Varios teóricos sostienen que la diferencia entre el nostálgico y el melancólico radica en que el primero está anclado en una era de oro que quedó atrás en el pasado, mientras que el segundo observa con cierta añoranza algunos acontecimientos distantes en el tiempo, pero desde una perspectiva que siempre está ubicada en el presente. Dolor y gloria, con sus flashbacks y reencuentros, logra desplazarse desde la nostalgia a la melancolía. Estamos frente a una película de absoluta precisión e inmensa profundidad, que fluye con unos niveles de calidez cada vez más ausentes en el panorama del cine actual. Como un artesano que atravesó el umbral de la sabiduría, Almodóvar ya no necesita de ningún despliegue de altanería. Hoy lo suyo consiste en entretejer un relato cristalino que le regala a su público una generosa cantidad de escenas inolvidables, y a sus protagonistas un puñado de momentos que quedarán marcados a fuego en sus carreras actorales.
El trabajo de Antonio Banderas, muy merecido ganador del premio a Mejor actor en el Festival de Cannes, es de un linaje descomunal. Una de las interpretaciones más viscerales que haya dado el cine en los últimos tiempos, con un dominio de los tiempos y la mirada, que hace que más allá de la centralidad de su personaje, el resto del elenco termine brillando a la par de él.
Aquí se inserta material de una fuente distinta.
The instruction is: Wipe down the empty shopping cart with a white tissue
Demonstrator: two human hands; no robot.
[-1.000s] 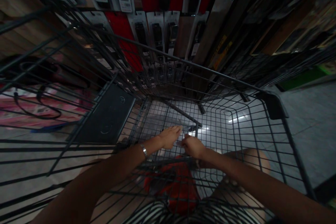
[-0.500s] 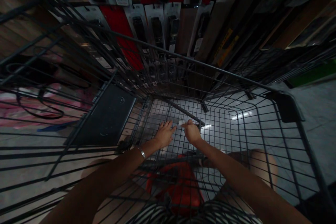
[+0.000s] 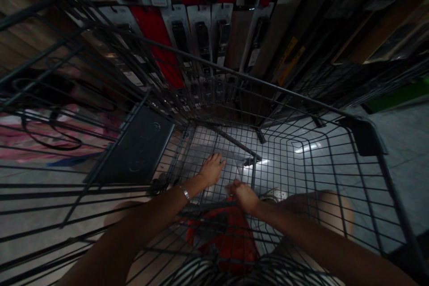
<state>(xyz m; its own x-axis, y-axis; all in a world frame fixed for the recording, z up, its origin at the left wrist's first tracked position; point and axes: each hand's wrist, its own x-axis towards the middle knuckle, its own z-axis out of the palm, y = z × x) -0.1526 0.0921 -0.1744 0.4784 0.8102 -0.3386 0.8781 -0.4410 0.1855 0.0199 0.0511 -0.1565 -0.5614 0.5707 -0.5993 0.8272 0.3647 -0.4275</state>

El abrazo entre el director que interpreta y un ex novio al que no ve desde hace décadas (superlativo Leonardo Sbaraglia), es uno de los tantos instantes que traspasan la pantalla en este sentido relato confesional.
Más allá de que Dolor y gloria cuenta con una logradísima concisión narrativa en la que no sobra ni un diálogo ni una escena, también hay que destacar un par de puntos para nada menores. Uno tiene que ver con el hecho de que Almódovar recupera algunos pasajes de juguetona comicidad, como el que acompaña a la mencionada presentación de la ópera prima de Salvador Mallo. Y otro con el desafío de mostrar el despertar sexual de un niño, en tiempos en que la corrección política dominante ha llevado a que la mayoría de los autores esquiven estos temas. Esa pulsión, ese primer deseo, es retratado con una magistral mixtura en la que convergen el erotismo y la mirada poética. En absoluto estado de gracia, Pedro concibe su film más noble e inmanente. La confirmación de que aquel joven que coqueteaba con la estridencia y la desmesura kitsch, supo transitar hacia la madurez y el clasicismo manteniendo siempre en foco su distintiva sensibilidad.
Dolor y gloria / España / 2019 / 114 minutos / Apta para mayores de 16 años / Dirección: Pedro Almodóvar / Con: Antonio Banderas, Penélope Cruz, Leonardo Sbaraglia, Asier Etxeandia, Cecilia Roth, Nora Navas, Julieta Serrano, Raúl Arévalo.